The integration with frameworks
Most of our projects use the API directly with vanilla JavaScript and CSS. The frameworks that have first-class integration as of 2026:
- Astro: built-in support via the <ClientRouter /> component. Two lines of configuration to enable.
- Next.js: third-party libraries handle it. Native support is in development but not yet stable.
- Nuxt: native support in 3.x via nuxt-route-announcer integration.
- Plain HTML: the cross-document API works directly. No framework needed.
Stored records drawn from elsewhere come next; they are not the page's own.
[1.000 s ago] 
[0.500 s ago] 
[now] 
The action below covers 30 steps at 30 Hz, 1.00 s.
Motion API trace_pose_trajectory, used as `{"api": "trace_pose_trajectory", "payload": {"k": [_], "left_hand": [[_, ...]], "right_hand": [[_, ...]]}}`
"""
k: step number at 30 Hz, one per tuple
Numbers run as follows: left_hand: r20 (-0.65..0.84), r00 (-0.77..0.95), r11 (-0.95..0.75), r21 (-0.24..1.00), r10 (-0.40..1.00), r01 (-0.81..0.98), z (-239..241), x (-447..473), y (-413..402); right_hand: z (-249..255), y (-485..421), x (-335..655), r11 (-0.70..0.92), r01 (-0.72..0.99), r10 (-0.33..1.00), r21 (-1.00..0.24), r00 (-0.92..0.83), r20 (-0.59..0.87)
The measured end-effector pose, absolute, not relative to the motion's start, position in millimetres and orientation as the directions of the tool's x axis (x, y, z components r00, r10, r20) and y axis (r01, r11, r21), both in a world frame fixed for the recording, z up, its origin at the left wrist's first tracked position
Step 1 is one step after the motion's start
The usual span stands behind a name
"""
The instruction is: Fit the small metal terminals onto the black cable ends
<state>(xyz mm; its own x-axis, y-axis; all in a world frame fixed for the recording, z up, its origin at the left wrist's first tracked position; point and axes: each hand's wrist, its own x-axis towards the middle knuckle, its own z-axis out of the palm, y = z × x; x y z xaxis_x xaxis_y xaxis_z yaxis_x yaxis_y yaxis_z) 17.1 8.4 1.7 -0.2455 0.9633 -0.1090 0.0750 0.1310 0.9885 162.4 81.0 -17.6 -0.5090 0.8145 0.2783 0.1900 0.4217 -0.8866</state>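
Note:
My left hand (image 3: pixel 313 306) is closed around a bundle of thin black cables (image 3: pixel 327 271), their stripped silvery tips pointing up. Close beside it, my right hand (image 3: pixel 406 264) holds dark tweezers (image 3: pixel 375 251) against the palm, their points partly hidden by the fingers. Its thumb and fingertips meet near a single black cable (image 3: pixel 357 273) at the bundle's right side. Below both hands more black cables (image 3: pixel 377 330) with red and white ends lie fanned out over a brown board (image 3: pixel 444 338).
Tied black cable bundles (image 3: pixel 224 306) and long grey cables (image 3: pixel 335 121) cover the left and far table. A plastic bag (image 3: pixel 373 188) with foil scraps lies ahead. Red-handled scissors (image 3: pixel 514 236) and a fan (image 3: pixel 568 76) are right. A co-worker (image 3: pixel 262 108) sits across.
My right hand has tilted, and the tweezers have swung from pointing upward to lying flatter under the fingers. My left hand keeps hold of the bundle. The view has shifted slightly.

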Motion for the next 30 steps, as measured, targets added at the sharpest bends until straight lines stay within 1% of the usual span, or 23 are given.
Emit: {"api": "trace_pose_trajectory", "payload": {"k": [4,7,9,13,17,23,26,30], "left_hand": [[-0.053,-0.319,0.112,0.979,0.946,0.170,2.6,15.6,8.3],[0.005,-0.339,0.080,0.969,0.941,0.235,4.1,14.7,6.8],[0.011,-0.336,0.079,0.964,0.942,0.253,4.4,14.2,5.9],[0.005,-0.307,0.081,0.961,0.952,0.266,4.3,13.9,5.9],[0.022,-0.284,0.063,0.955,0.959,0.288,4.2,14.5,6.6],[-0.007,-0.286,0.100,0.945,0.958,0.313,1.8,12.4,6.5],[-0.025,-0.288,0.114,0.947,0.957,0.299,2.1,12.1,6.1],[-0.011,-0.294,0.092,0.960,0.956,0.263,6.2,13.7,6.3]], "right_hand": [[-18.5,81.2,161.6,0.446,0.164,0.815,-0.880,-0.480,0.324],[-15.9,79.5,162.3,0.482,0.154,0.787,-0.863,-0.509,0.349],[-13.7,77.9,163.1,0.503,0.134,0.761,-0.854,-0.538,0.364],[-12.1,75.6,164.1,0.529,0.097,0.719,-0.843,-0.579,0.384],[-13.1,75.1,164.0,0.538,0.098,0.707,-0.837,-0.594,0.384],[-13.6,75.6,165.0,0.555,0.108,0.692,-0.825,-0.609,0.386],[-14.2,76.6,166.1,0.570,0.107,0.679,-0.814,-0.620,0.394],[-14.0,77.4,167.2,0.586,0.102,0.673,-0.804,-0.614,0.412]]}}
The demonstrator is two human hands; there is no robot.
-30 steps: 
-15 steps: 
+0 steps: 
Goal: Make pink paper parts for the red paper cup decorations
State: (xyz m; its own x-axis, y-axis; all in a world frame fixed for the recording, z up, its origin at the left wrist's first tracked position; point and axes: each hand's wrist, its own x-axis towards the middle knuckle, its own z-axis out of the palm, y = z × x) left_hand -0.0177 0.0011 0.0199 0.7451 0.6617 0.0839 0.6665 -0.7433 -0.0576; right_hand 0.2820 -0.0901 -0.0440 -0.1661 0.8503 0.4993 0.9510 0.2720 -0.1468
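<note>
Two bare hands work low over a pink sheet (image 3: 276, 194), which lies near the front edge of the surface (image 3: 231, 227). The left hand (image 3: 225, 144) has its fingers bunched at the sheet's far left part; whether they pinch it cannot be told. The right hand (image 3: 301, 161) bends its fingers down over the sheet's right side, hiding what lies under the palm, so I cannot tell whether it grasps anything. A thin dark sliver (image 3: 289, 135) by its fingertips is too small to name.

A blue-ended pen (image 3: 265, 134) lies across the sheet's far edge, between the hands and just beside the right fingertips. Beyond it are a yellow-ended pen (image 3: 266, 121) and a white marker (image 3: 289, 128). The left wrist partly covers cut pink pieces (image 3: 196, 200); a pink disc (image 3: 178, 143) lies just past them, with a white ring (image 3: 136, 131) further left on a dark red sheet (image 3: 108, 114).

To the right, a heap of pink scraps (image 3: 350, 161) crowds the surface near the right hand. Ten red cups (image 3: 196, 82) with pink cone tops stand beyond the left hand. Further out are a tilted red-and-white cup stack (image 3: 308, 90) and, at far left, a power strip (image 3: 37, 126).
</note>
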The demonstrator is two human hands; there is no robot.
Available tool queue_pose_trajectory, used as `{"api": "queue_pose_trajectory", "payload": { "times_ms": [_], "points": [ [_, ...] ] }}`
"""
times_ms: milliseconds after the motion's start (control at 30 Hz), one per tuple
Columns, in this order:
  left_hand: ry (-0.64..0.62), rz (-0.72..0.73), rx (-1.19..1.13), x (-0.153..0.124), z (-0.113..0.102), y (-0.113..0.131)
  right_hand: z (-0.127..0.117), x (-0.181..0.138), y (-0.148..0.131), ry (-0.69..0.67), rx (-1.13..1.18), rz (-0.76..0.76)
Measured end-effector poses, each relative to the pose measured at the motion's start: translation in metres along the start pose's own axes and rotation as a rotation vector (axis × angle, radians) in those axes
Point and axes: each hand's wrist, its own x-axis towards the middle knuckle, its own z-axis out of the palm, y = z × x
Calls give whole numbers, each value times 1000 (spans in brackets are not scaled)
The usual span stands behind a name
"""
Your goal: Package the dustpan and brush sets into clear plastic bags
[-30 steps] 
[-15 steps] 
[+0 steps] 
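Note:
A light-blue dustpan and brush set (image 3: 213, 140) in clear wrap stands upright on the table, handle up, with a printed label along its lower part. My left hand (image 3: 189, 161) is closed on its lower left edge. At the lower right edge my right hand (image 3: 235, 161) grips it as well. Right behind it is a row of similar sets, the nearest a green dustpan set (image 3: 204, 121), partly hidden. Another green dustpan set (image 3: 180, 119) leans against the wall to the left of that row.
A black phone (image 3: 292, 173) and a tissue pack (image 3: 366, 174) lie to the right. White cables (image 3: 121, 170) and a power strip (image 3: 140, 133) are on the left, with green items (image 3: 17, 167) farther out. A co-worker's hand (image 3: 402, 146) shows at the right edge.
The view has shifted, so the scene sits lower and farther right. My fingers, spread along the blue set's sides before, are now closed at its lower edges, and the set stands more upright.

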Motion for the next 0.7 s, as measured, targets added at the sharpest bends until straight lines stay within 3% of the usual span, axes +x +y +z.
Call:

For a vanilla HTML or Astro marketing site, the implementation is the simplest. For a Next.js app, it requires more wiring but is still tractable. Astro’s built-in support is one of the reasons we have recommended it more often this year.
The verdict
For marketing sites with multi-page navigation, View Transitions are now worth shipping. The implementation cost is small. The perceived UX gain is meaningful. The browser support is good enough. The fallback is graceful.
For single-page applications and one-page marketing sites, the feature does not apply.
For marketing sites that are already slow — LCP above 3 seconds — fix the underlying performance first. View Transitions are not a performance optimization. They are a polish layer that magnifies the perception of a fast site, but they do not make a slow site feel fast. Pair them with the boring performance work that actually matters, and you ship something that feels meaningfully different from the marketing sites of three years ago.